The marketplaces have also been important supports for Americans who lost Medicaid for the first time since the start of the pandemic, after a federal policy guaranteeing coverage expired in April and forced millions of people to seek new plans. Federal health officials said Wednesday that at the end of last year, 2.4 million registrations on HealthCare.gov, the federal marketplace, were from people who had previously been enrolled in Medicaid or the Children's Health Insurance Program.

It is estimated that more than a million poor Americans in states that have not expanded Medicaid still find themselves in the so-called coverage gap, stuck with incomes too low for subsidized coverage through the marketplaces but too high to qualify for Medicaid. But many low-income Americans are benefiting from increased subsidies. Those with incomes up to 150 percent of the federal poverty level, or $45,000 for a family of four, are eligible for free Obamacare plans with low deductibles.

Deanna Williams, a health insurance counselor who primarily helps rural residents in central Georgia, said many of those she enrolled in Marketplace plans would struggle to afford even a fast meal.

“These are people who can't afford their medications,” he said.

The three-year extension of the most generous subsidies through 2025 came with an estimated price tag of $64 billion, according to the Congressional Budget Office. Conservative critics of increased subsidies have argued that the cost to the federal government remains too high for the quality of plans on the exchanges, and that deductibles and copays may still be too expensive for middle-class Americans.

“When you talk to middle-class people and self-employed people, it's not so much that they want a subsidy,” said Edmund F. Haislmaier, a health policy expert at the conservative Heritage Foundation. “They want lower deductibles and choice of provider.”

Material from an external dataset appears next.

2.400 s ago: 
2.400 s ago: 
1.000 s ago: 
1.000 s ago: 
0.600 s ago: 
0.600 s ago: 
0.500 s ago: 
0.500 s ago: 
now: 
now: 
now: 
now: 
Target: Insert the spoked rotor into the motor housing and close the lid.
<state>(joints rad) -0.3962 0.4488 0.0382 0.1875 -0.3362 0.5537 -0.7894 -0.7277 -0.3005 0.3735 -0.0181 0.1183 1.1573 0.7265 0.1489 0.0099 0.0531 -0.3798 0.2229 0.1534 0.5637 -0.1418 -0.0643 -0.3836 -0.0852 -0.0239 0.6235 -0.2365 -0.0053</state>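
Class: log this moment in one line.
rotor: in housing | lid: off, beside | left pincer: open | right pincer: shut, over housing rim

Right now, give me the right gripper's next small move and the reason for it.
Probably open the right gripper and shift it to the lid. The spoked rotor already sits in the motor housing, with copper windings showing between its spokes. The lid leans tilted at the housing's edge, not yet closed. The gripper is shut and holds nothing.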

As Congress considers whether to extend the expanded subsidies, lawmakers will also have to deal with the looming expiration of tax cuts that Republicans passed during the Trump administration. Many provisions of that law expire at the end of 2025, and Haislmaier said that timing could lead to haggling between the parties.

“There could be a possibility of a compromise,” he said.

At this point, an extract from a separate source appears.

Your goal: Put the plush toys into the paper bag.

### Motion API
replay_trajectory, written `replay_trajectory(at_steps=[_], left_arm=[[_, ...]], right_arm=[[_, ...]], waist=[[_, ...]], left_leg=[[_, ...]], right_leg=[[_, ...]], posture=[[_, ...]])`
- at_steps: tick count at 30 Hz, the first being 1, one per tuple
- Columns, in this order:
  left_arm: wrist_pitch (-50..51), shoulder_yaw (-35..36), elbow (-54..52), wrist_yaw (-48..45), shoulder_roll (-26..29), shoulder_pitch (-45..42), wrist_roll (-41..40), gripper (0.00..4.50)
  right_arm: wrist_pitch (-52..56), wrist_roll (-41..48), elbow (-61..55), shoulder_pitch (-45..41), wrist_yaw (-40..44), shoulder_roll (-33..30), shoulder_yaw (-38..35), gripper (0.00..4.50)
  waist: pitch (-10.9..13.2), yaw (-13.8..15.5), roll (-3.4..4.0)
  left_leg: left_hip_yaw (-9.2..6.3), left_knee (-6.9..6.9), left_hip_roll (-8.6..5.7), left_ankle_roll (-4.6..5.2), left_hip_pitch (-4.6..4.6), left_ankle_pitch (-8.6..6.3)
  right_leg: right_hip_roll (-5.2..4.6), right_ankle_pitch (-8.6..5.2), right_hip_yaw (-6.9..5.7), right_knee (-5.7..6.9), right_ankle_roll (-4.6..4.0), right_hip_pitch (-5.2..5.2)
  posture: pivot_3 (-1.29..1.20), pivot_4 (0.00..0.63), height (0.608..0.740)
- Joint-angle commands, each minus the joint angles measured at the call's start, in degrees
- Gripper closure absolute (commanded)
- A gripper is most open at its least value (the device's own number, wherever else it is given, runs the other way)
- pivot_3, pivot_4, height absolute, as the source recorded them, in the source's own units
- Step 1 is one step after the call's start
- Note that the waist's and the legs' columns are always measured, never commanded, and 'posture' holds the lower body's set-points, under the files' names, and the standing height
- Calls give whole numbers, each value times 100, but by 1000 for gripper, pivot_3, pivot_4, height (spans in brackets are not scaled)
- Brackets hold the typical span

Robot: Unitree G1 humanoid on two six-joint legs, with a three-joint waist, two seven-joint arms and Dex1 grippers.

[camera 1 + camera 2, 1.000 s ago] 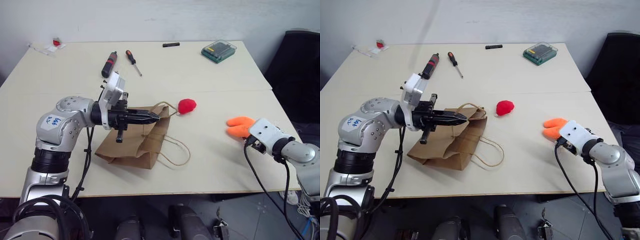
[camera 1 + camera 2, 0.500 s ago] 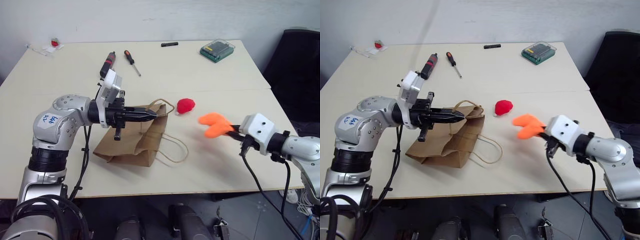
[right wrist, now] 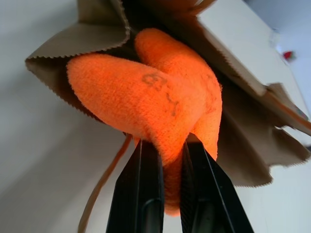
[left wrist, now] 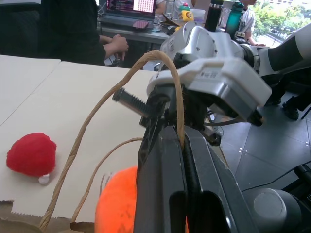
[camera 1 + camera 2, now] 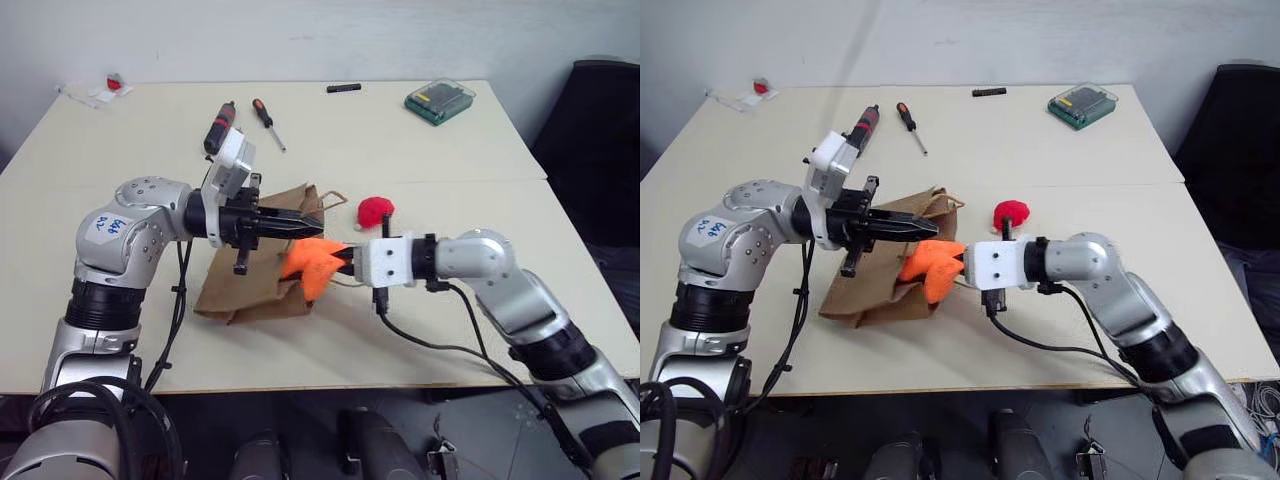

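The brown paper bag (image 5: 243, 291) lies on the table with its mouth lifted. My left gripper (image 5: 312, 226) is shut on one of its cord handles (image 4: 164, 62) and holds that edge up. The orange plush toy (image 5: 308, 266) is pinched in my shut right gripper (image 5: 342, 257) and sits right at the bag's mouth, its lobes partly inside the paper (image 3: 160, 92). The small red plush toy (image 5: 375, 210) rests on the table just right of the bag, apart from both grippers.
Two screwdrivers (image 5: 218, 128) (image 5: 266, 124), a small black bar (image 5: 342, 89) and a green case (image 5: 438, 101) lie at the back of the table. A red-and-white scrap (image 5: 110, 87) sits at the far left corner. A black chair (image 5: 600, 150) stands to the right.
My right gripper has closed on the orange toy and carried it left from the table's right side to the bag's mouth. The left gripper kept hold of the handle.
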Motion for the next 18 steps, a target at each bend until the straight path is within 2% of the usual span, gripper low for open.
replay_trajectory(at_steps=[1, 9, 17, 18], left_arm=[[-81, 12, -97, -72, -19, -204, 10, 4500], [-104, -65, -148, -51, -139, -188, 44, 4500], [-217, -80, -16, -27, -282, -258, 133, 4500], [-223, -62, -7, -13, -284, -262, 137, 4500]], right_arm=[[-876, -351, 566, -381, 137, 202, 201, 4462], [-1402, -343, 1595, -915, 365, 1049, 326, 4462], [-1444, -591, 2539, -846, 35, 1788, 344, 4462], [-1395, -632, 2609, -820, -98, 1852, 305, 4112]], waist=[[1, -21, 1], [1, -129, 2], [1, -199, 3], [1, -210, 3]], left_leg=[[0, 1, 0, 0, 0, 0], [-1, 3, 6, -1, 3, 0], [-2, 12, 6, -1, 3, 0], [-2, 13, 5, -1, 3, 0]], right_leg=[[0, 0, -1, 2, 0, 0], [-1, -3, -2, 17, -5, -3], [-7, -4, -2, 35, -7, -5], [-8, -4, -2, 36, -7, -5]], posture=[[0, 150, 740], [0, 150, 740], [0, 150, 740], [0, 150, 740]])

The Trump campaign did not respond when asked if it would support extending the subsidy increase beyond 2025. In a social media post in November, it wrote that it was “seriously looking at alternatives” to the Affordable Care Act. Biden's campaign quickly seized on the comments to portray Trump as a threat to Americans' health care.

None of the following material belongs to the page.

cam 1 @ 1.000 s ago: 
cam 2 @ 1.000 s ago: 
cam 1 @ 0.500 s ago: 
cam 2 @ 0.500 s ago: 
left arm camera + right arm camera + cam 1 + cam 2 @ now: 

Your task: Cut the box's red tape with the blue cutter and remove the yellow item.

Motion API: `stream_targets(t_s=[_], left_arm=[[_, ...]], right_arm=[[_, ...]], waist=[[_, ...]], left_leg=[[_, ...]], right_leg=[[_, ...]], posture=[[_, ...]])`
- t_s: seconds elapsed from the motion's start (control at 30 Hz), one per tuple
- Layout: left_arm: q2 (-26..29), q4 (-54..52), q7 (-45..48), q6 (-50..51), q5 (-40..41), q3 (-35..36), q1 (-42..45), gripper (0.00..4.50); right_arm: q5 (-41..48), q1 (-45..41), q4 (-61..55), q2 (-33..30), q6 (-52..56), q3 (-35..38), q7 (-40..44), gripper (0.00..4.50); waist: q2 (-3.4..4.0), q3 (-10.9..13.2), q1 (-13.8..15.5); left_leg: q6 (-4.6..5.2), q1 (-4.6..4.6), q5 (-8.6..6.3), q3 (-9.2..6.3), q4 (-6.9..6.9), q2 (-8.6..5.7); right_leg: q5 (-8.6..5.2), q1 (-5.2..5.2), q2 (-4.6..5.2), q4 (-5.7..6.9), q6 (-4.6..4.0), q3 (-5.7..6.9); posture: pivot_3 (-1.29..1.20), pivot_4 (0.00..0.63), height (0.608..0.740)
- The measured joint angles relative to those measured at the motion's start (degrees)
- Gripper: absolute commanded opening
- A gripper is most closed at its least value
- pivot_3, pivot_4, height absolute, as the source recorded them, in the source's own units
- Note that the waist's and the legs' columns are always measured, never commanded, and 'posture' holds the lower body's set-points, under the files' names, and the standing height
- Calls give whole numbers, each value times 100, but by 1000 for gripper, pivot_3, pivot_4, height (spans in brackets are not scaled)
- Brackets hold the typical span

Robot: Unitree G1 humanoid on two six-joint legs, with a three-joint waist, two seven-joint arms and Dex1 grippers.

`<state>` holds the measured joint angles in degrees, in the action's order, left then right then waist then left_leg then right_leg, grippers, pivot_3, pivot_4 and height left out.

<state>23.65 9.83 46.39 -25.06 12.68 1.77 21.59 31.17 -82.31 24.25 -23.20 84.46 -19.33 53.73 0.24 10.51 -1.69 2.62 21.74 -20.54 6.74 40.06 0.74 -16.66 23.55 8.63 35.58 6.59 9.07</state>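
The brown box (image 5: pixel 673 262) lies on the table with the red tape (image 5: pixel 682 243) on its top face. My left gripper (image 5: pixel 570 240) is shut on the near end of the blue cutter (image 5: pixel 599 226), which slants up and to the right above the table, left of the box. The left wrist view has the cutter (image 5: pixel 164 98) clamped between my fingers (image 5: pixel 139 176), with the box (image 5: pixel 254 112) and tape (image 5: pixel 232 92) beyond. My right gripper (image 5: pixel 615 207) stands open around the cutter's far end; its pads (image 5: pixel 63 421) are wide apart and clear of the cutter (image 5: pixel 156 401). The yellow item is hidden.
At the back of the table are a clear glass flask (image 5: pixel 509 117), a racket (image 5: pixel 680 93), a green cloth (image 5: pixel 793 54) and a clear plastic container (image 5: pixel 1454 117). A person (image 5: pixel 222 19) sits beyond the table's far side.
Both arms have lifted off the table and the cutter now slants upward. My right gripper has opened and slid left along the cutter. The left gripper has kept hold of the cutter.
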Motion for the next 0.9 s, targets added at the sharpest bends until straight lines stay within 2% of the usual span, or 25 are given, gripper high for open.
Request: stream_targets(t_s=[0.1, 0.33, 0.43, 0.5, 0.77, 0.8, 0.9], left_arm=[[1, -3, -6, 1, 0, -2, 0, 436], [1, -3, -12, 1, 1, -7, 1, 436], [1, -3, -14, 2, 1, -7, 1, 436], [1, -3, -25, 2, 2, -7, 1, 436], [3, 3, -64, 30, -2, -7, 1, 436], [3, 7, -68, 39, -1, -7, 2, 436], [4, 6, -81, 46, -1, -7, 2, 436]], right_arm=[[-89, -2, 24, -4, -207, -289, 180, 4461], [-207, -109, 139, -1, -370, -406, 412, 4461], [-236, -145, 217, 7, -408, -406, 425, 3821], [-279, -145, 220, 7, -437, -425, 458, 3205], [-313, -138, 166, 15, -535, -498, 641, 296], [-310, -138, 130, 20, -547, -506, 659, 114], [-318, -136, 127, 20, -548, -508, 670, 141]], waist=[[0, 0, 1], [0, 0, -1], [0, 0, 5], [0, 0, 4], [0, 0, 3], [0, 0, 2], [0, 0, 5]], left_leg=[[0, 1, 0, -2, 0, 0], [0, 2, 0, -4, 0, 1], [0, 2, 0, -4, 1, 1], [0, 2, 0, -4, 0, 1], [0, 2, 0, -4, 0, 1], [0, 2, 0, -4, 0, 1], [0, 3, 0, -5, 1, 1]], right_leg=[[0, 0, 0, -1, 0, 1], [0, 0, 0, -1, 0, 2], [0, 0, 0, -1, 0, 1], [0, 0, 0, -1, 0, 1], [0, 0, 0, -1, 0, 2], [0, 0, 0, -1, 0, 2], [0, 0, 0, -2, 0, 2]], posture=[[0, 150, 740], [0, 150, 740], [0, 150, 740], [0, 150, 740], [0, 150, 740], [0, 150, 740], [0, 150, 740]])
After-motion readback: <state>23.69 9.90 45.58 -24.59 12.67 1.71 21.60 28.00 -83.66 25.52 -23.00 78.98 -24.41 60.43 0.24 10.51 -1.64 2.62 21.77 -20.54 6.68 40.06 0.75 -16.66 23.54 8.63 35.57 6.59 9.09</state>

Beyond the fate of the expanded subsidies, Trump could take other steps to weaken Obamacare if he returns to the White House. The Biden administration has been eager to provide grants to navigator groups that help people enroll in marketplace plans, and has also spent significantly on advertising to promote HealthCare.gov. The Trump administration cut subsidies for boating groups and cut advertising spending.

Rep. Frank Pallone Jr. of New Jersey, the top Democrat on the Energy and Commerce Committee, said he could envision a Trump-influenced campaign among congressional Republicans to let the enhanced subsidies expire as part of a broader effort to undermine the Affordable Care Act.

But people's experience in markets in recent years, he said, makes it much harder to undermine the law.

“When you actually get people into an affordable health insurance program and tell them they're going to take it away, I think that's a much harder message to sell to the public,” he said.

Federal officials have acknowledged that it can still be difficult to choose Obamacare plans. Ms. Calvi selected one with a relatively low premium but a high deductible, a trade-off she said reflected how infrequently she planned to see a doctor this year.

But the time it took her and a health care advisor to examine their options — more than an hour — reflected the complexity of the markets. The navigator who helped her, Nicholas Duke, said her consultations typically lasted about an hour, a sign of the importance of expert help for those selecting plans.

“It's just stressful to choose,” Ms. Calvi said.